Bus 250 to Daegu North was the oddest bus we’d been on, decorated like your grandmother’s living room: all in purple with doilies over the backs of the seats and ribbons on the windows.
Daegu is home of Korea’s biggest market for traditional Oriental medicines. The streets are lined with shops full of canned and bottled ginseng, branches wrapped in twine, pastes, and salves, acupuncture needles, and the like. We stopped in at a restaurant for two bowls of samgyetang—boiled whole young chicken with ginseng and other medicinal herbs—that came with a small bottle of complementary ginseng liquor.
Dan spent most of the meal tapping on his phone; things were not looking good. It appeared as though we were stuck. There would be no local bus to Yeongcheon, the next town over, until the next morning, even though it was barely noon. Once we reached Yeongcheon, there would be no buses until the morning after that. This wouldn’t do: We didn’t have the money, or, frankly, the patience to spend Friday and Saturday night in Daegu and then Yeongcheon.
We had to face the fact we were going to fail. We’d need to take the Intercity bus from Daegu to Gyeongju. Still, it was a noble failure. Beethoven had sought to create the greatest work of music ever with the Ninth Symphony; Proust had sought to redefine literature with Swann’s Way. Neither succeeded, but they’d produced masterpieces nonetheless. We were producing a masterpiece of intercity travel, but we would have to cheat.
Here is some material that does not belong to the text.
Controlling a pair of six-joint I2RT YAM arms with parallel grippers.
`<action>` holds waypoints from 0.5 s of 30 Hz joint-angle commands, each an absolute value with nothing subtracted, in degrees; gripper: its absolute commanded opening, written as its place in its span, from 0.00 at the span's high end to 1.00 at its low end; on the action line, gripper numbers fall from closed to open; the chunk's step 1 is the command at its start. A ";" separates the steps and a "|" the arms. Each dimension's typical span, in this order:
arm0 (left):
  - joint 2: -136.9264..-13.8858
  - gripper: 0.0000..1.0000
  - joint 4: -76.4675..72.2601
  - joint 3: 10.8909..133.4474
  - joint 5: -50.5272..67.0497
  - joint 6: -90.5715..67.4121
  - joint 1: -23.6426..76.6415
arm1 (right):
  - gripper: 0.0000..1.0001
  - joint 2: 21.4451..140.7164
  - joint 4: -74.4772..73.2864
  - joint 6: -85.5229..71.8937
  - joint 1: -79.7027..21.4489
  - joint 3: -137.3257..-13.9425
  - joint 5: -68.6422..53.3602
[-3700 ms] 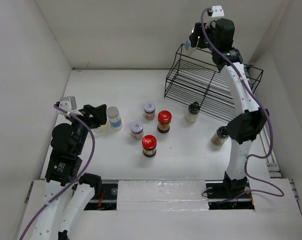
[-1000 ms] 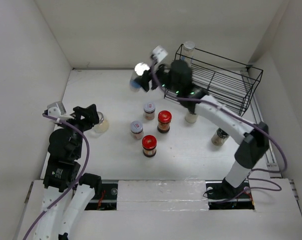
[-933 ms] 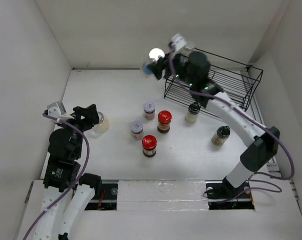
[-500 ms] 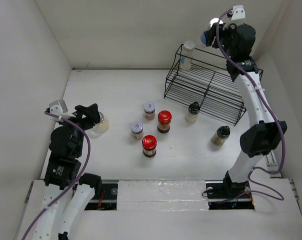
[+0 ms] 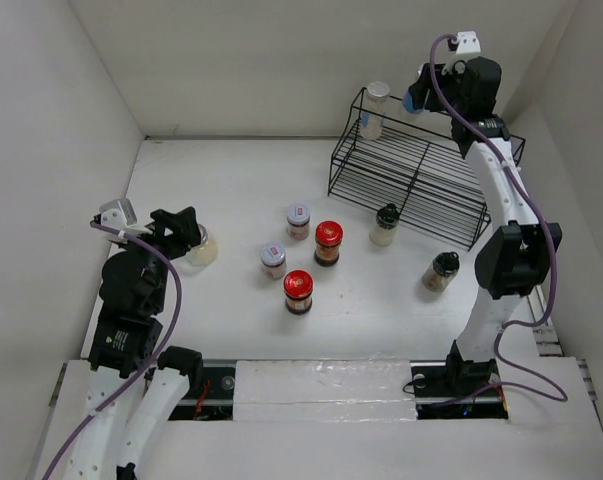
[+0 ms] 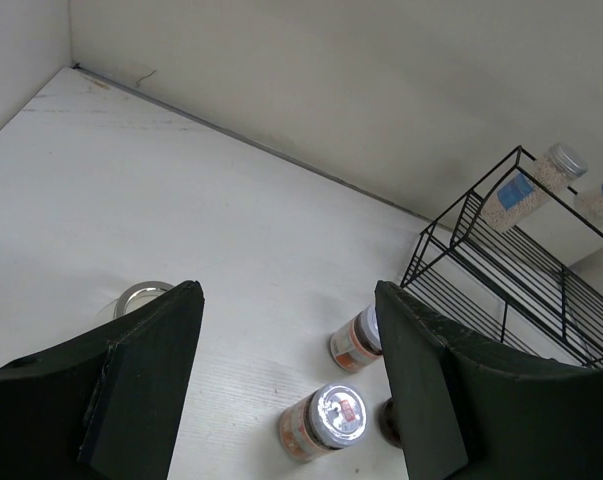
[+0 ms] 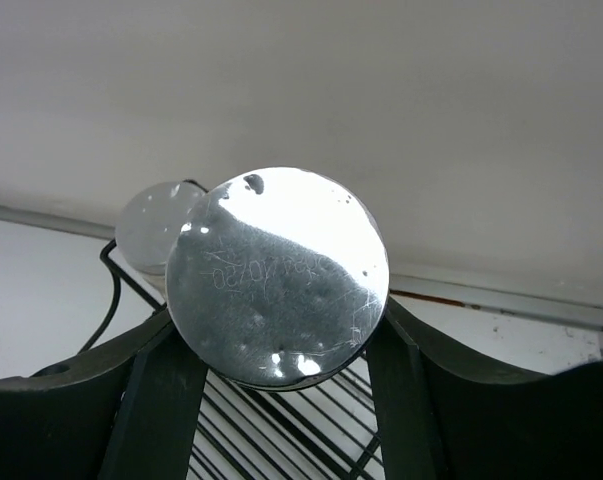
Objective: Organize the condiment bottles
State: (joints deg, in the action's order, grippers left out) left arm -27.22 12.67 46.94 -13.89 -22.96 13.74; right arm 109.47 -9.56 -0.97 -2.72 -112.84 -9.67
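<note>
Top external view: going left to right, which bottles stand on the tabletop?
clear pale-filled jar → small silver-lidded jar → white-lidded labelled jar → far red-lidded dark jar → black-capped pale shaker → black-capped brown shaker. The near red-lidded jar is omitted: its column overlaps.

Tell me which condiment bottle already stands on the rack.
The clear silver-lidded bottle at the wire rack's top far-left corner. It alone stands on the rack; a second bottle is held in the right gripper's fingers, the rest sit on the table.

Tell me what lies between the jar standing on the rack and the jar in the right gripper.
Nothing: in the top view only the rack edge wire runs between the standing jar and the held jar.
</note>
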 commanded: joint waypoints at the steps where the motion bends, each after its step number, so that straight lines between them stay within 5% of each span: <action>1: -27.60 0.35 10.02 47.37 -13.54 -22.06 13.45 | 0.61 106.00 -5.27 -1.41 -3.77 -110.93 -10.99; 11: -27.60 0.35 10.02 47.37 -13.01 -22.06 13.45 | 0.59 109.06 -6.15 -0.79 -5.63 -110.21 -10.46; 15: -27.60 0.35 10.02 47.37 -13.01 -22.06 13.45 | 0.40 113.01 -8.25 -0.79 -5.63 -112.83 -10.99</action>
State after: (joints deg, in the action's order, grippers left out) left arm -27.22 12.67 46.94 -13.52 -22.94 13.74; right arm 110.78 -10.74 -0.67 -4.78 -108.49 -9.65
So, with heavy hearts, we got Bus 5 to the Daegu Intercity Bus Terminal and boarded the Intercity to Gyeongju.
I won’t pretend I didn’t enjoy it. Any guilt was mitigated by the reclining seats and lack of stops. It was a fast and beautiful zip down the rainy highway to Gyeongju. After we were spat out at Gyeongju Terminal, it was all simple again. We only had to cross the road and get the 500 Express to Bonggye Market.
Gyeongju was the capital of Korea’s 1,000-year-long Silla Dynasty, which lasted until the 14th century when the new Joseon kings moved the capital to Seoul. It’s dotted with temples, palaces, and great burial mounds, which look like simple grass covered hills, but are where hundreds of Korea’s kings and queens are interred. It’s Korea’s second most-visited destination after Seoul, but we saw it only through the bus windows.
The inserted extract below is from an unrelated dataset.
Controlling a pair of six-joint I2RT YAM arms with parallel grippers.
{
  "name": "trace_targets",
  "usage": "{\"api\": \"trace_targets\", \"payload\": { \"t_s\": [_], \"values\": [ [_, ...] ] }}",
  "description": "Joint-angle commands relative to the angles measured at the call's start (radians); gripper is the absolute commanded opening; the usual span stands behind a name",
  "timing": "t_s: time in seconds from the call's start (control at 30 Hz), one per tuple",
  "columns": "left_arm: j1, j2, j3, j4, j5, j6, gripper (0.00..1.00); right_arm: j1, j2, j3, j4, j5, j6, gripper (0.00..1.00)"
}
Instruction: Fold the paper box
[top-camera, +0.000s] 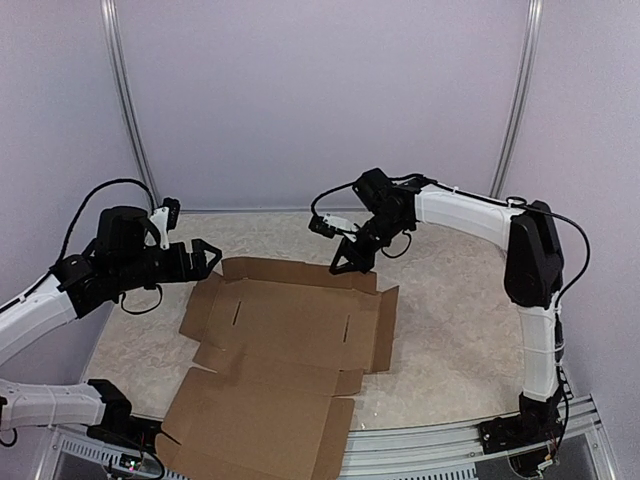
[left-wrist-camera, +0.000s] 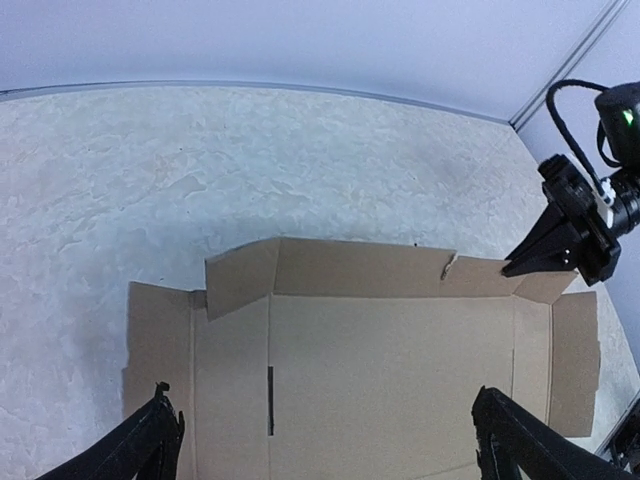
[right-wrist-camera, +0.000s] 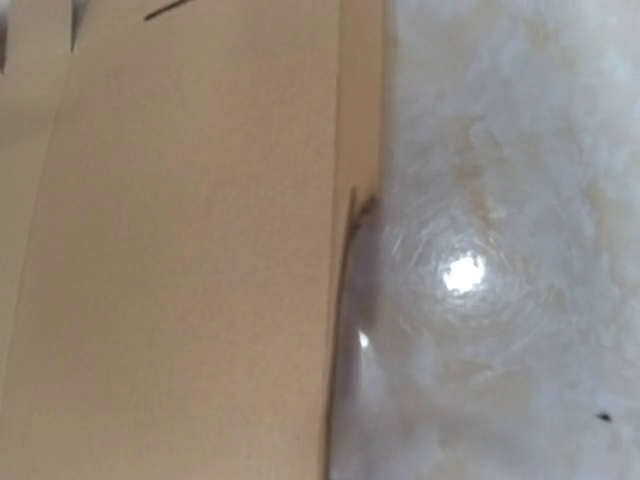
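The right gripper (top-camera: 349, 264) is seen with its fingers drawn together into one dark point, set against the far edge of the paper box (top-camera: 285, 335), toward the upper right of the sheet in the top view. Whether cardboard is actually pinched there cannot be told, since the right wrist view shows only the sheet's edge and the table (top-camera: 440, 330) beside it, with no fingertips. The left gripper (top-camera: 205, 258) is held spread wide and empty just off the sheet's left side. The box lies largely flat at the centre of the table, reaching down to the lower edge of the top view, and its rear flap (top-camera: 300, 270) is slightly raised along the crease. The step in hand is judged to be the raising of that flap. It would be done well by pushing low and close to the crease, so that the panel hinges rather than buckles, while the base is pinned from the left so the sheet is not dragged across the table. The right arm (top-camera: 530, 260) is stood upright from its base at the lower right, bent sharply at the elbow and stretched leftward, wrist pitched down. The left arm (top-camera: 60, 290) is brought in from the left edge, its wrist roughly level above the table.
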Motion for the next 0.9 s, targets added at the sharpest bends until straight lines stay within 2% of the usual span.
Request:
{"api": "trace_targets", "payload": {
  "t_s": [0.0, 0.4, 0.57, 0.7, 0.87],
  "values": [
    [0.039, -0.023, -0.003, 0.009, -0.014, -0.025, 0.99, 0.024, -0.174, -0.201, 0.225, 0.091, -0.087, 0.0],
    [0.071, 0.041, 0.049, 0.056, 0.015, -0.079, 0.99, 0.101, -0.489, -0.637, 0.613, 0.322, -0.196, 0.0],
    [0.107, 0.073, 0.092, 0.083, 0.123, -0.144, 0.98, 0.155, -0.581, -0.764, 0.752, 0.446, -0.204, 0.0],
    [0.137, 0.109, 0.104, 0.158, 0.228, -0.214, 0.93, 0.222, -0.617, -0.83, 0.815, 0.575, -0.22, 0.0],
    [0.141, 0.175, 0.138, 0.174, 0.283, -0.248, 0.72, 0.279, -0.653, -0.887, 0.865, 0.672, -0.218, 0.0]
  ]
}}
We boarded the 308 to Ulsan KTX Station. At Ulsan, I bought a small flask of soju from the 7–Eleven to get us through to Haeundae.
The 3000 Express to Yangsan left from in front of the station, and from Yangsan we caught the 11 to the city. Dan used to live in Busan, and so from here it was simple. We got off at Sponge (pronounced Spongee) Mall, and caught the 100 to Haeundae, the most popular beach in Korea.
We were dropped about three blocks from the beach, and we could smell it. The clouds had dispersed and it was a clear night. We walked to the beach at a reasonable pace; we didn’t want to rush this moment, but at the same time, we were eager to get there, for it to be over.
We had done it—well, almost. We had done it the best we could, a single intercity bus notwithstanding. Twenty-four buses, 595 stops, across five provinces and five independent cities, about 280 miles and 30,000 won—$26—on our transit cards, another 7,000 won paid in cash.
We embraced a few feet from the sea and dragged our battered bodies to the shoreline, where we celebrated our success at a line of bars—and Dan drank no soju whatsoever.